Exercise details:
Search the material below for the word "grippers". Copy every line that has it.

Source material:
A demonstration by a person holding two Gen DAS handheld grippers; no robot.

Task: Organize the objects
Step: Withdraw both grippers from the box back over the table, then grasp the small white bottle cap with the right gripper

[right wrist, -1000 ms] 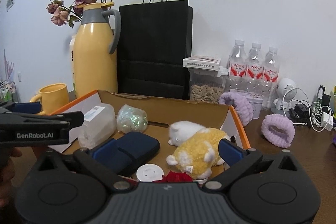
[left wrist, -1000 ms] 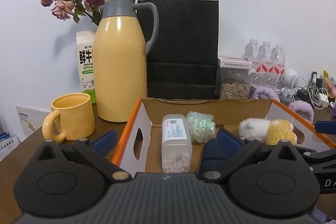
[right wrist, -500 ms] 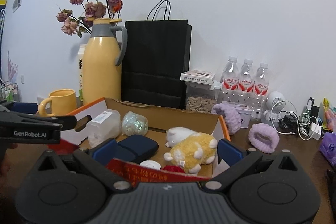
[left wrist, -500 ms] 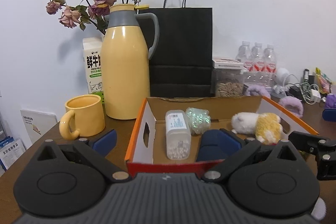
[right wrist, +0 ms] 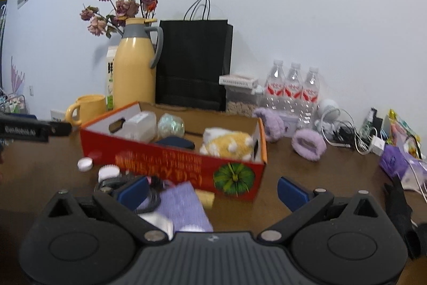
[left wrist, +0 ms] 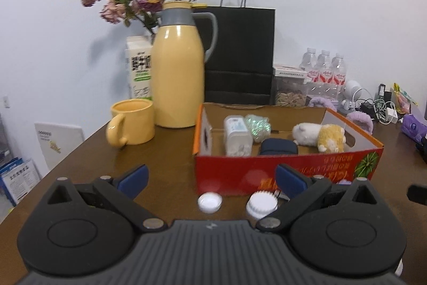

Answer space:
A demonstration by a person holding two Gen DAS handheld grippers; no robot.
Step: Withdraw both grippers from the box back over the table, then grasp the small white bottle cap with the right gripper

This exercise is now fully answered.